High-performance computing (HPC) systems offer extensive computational resources designed to support demanding, distributed applications. These resources include traditional CPUs and GPU accelerators, which can significantly enhance application performance. Efficient utilization of these subsystems is crucial for reducing both time to solution and energy consumption. Various profiling tools are essential to gain insight into how an application leverages a distributed system with CPUs and GPUs and should be integrated to the development and optimization workflow of the application. This ensures that computational resources are utilized to their fullest potential.
On CSCS platforms, you have access to a suite of powerful performance analysis tools specifically designed for parallel, distributed, and GPU-accelerated applications. These tools enable you to analyze how your application utilizes compute resources, optimize its performance, and identify any potential bottlenecks.
Learning to profile applications effectively is crucial to build a deeper understanding of how your code interacts with the underlying hardware. In this section we’ll introduce you to the various performance analysis solutions available at CSCS. If you have issues or questions about performance analysis tools, please do not hesitate to contact us on support.cscs.ch.
Linaro Forge profiling tool (MAP)
The Linaro Forge MAP profiling tool is a high-performance sampling profiler designed to optimize the efficiency of software running across multiple multicore processors and GPUs. It provides "hot-spot" analysis, offering stack traces and performance metrics related to CPU and memory usage, MPI communication, I/O, GPU utilization, and energy consumption. The tool supports profiling for applications written in C, C++, Python, and Fortran.
One key advantage of Linaro Forge MAP is that, as a sampling profiler, it requires no special compilation flags other than the inclusion of the debug symbol flag -g
. To profile an application, simply run it using the Linaro MAP profiler executable.
For more information regarding how to use Linaro MAP
with UENV
refer to the Linaro Forge UENV user guide.

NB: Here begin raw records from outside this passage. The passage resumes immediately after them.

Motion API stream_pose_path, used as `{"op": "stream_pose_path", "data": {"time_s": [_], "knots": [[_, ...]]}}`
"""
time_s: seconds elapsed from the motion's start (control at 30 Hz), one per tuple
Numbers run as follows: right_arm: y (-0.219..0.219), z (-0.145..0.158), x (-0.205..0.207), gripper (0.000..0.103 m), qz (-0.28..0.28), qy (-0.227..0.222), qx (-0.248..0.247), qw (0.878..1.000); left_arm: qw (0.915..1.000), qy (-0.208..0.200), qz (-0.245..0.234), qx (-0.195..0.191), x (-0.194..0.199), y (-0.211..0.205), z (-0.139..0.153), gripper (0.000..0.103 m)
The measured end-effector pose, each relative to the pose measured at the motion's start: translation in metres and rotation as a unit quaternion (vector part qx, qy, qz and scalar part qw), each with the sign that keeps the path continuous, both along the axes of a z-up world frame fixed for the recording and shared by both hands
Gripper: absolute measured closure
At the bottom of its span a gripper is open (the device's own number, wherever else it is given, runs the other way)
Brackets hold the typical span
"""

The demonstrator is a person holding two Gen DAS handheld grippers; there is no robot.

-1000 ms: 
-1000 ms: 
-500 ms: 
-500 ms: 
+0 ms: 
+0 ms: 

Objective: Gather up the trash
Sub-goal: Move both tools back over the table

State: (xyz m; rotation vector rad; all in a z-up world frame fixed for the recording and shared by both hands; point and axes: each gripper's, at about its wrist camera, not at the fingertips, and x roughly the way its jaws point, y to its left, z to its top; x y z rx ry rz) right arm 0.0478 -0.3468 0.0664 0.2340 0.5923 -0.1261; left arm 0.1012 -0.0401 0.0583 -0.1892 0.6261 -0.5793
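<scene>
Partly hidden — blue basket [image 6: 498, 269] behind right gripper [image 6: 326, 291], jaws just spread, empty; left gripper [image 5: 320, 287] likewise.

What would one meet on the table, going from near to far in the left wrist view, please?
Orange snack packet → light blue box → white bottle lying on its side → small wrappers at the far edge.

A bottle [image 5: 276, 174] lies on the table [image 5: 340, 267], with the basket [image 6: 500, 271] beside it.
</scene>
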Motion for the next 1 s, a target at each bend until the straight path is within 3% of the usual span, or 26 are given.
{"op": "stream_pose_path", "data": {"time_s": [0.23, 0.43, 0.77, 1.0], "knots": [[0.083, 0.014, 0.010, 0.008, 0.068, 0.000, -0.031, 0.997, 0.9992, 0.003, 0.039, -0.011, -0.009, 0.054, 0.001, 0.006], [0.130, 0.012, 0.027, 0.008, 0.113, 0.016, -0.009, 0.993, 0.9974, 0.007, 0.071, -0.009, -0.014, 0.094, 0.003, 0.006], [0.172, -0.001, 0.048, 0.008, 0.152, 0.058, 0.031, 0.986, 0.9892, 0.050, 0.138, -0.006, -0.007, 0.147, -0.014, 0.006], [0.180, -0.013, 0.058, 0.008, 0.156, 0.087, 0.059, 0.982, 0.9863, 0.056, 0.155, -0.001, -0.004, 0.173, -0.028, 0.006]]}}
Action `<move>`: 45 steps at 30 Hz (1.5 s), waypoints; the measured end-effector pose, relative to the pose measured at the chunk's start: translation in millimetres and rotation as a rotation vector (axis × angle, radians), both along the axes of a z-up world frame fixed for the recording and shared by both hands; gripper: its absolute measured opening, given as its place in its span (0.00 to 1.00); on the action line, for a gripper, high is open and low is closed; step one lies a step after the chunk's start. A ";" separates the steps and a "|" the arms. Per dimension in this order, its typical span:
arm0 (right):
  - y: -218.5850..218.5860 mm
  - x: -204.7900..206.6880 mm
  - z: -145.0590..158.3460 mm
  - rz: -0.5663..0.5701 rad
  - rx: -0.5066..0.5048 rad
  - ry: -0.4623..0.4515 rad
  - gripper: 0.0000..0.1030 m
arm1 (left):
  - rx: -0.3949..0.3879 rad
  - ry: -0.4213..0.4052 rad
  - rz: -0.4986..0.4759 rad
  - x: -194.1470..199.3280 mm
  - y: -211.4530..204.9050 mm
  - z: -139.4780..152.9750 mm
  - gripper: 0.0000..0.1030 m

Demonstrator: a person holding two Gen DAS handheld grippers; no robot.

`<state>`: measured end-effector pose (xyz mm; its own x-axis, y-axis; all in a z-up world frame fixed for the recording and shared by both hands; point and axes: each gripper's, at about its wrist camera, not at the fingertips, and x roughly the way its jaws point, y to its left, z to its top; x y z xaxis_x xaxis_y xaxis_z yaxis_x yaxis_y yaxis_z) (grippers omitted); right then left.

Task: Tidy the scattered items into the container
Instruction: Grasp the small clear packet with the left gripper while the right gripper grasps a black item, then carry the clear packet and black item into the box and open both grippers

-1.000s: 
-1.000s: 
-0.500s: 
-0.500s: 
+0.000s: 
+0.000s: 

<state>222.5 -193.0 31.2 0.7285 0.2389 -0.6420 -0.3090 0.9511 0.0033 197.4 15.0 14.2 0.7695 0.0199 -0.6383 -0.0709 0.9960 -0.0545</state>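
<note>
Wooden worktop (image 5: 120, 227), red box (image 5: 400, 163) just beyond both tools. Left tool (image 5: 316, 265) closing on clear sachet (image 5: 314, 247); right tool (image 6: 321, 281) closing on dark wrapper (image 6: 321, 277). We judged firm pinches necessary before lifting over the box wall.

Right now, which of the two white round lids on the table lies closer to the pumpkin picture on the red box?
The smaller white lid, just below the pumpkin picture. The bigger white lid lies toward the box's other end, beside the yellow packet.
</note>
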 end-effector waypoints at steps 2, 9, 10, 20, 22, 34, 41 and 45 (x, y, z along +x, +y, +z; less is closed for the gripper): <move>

Forge can only be used at CSCS with NVIDIA GPUs. CSCS does not have a license to profile and debug codes on AMD GPUs.
NVIDIA Nsight Systems
NVIDIA Nsight Systems is a system-wide performance analysis tool that enables developers to gain a deep understanding of how their applications utilize computing resources, such as CPUs, GPUs, memory, and I/O. The tool provides a unified view of an application's performance across the entire system, capturing detailed trace information that allows users to analyze how different components interact and where performance issues might arise. A key advantage of Nsight Systems is its ability to provide detailed traces of GPU activity, offering deeper insights into GPU utilization. It features a timeline-based visualization, enabling developers to inspect the execution flow, pinpoint latencies, and correlate events across different system components. As a sampling profiler, it can be easily used to profile applications written in C, C++, Python, Fortran, or Julia by wrapping the application with the Nsight Systems profiler executable.NVIDIA Nsight Systems
is available with any UENV that comes with a CUDA
compiler.
NVIDIA Nsight Compute
NVIDIA Nsight Compute is a performance analysis tool specifically designed for optimizing GPU-accelerated applications. It focuses on providing detailed metrics and insights into the performance of CUDA kernels, helping developers identify performance bottlenecks and improve the efficiency of their GPU code. Nsight Compute offers a kernel-level profiler with customizable reports, enabling in-depth analysis of memory usage, compute utilization, and instruction throughput. As a sampling profiler, it can be easily used to profile applications written in C, C++, Python, Fortran, or Julia by wrapping the application with the Nsight Compute profiler executable.
NVIDIA Nsight Compute
is available with any UENV that comes with a CUDA
compiler.